Wall Street Journal hires crackhead to analyze the economics of universal basic income?

Charles Murray, (in)famous for authoring the Bell Curve, in which he pointed out that the world circa 1994 was unfriendly to those with a low IQ, has an editorial in this weekend’s Wall Street Journal: “A Guaranteed Income for Every American: Replacing the welfare state with an annual grant is the best way to cope with a radically changing U.S. jobs market—and to revitalize America’s civic culture.”

Here’s his proposal:

In my version, every American citizen age 21 and older would get a $13,000 annual grant deposited electronically into a bank account in monthly installments. Three thousand dollars must be used for health insurance (a complicated provision I won’t try to explain here), leaving every adult with $10,000 in disposable annual income for the rest of their lives. …

The UBI is to be financed by getting rid of Social Security, Medicare, Medicaid, food stamps, Supplemental Security Income, housing subsidies, welfare for single women and every other kind of welfare and social-services program, as well as agricultural subsidies and corporate welfare.
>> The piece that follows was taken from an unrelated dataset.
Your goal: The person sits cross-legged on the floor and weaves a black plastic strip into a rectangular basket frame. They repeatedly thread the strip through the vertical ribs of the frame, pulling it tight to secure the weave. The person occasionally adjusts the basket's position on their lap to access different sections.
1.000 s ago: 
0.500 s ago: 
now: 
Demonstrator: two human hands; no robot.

As of 2014, the annual cost of a UBI would have been about $200 billion cheaper than the current system. By 2020, it would be nearly a trillion dollars cheaper.

How could this work in a country with the world’s most expensive health care system? Murray says people will spend $3,000/year on health insurance. But Medicare costs more than $10,000/year per beneficiary (2009 data). Medicaid also costs more than $3,000 per year (2011 data). Consider two non-working parents with five kids. Right now they will get an array of taxpayer-funded services whose value could exceed $100,000 (housing, Medicaid, food stamps, Obamaphones, etc.). How could they survive on $26,000 per year when that wouldn’t even pay for a medical/dental policy in the private market?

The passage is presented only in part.